_EXERCISE AIM_:
Your answer must be every line of the data that contains "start".

_DATA EXTRACT_:
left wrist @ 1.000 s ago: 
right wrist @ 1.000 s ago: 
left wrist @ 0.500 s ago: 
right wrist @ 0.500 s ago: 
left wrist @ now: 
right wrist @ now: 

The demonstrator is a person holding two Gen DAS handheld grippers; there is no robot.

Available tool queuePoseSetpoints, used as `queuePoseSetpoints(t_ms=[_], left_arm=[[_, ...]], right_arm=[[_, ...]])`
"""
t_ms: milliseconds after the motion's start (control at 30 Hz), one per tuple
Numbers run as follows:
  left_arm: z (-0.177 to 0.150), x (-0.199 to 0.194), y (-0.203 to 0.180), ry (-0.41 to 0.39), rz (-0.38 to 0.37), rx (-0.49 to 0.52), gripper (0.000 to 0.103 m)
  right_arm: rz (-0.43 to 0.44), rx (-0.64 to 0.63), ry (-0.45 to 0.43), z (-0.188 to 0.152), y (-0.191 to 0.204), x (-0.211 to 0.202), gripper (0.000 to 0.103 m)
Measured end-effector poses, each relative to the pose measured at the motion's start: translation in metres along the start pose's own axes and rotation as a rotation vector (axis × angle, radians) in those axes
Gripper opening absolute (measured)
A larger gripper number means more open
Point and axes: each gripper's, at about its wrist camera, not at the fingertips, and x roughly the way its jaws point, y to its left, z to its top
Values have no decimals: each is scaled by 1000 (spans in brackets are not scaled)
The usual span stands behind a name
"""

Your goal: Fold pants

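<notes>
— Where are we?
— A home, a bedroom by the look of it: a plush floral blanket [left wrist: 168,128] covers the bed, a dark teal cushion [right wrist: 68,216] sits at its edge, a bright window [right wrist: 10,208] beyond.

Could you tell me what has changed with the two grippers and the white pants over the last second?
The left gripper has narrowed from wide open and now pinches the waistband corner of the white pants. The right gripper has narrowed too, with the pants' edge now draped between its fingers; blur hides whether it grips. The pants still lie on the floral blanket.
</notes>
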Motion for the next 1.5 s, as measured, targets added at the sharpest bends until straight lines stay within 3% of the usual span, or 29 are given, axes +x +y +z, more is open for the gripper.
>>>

_EXERCISE ANSWER_:
t_ms: milliseconds after the motion's start (control at 30 Hz), one per tuple
Measured end-effector poses, each relative to the pose measured at the motion's start: translation in metres along the start pose's own axes and rotation as a rotation vector (axis × angle, radians) in those axes

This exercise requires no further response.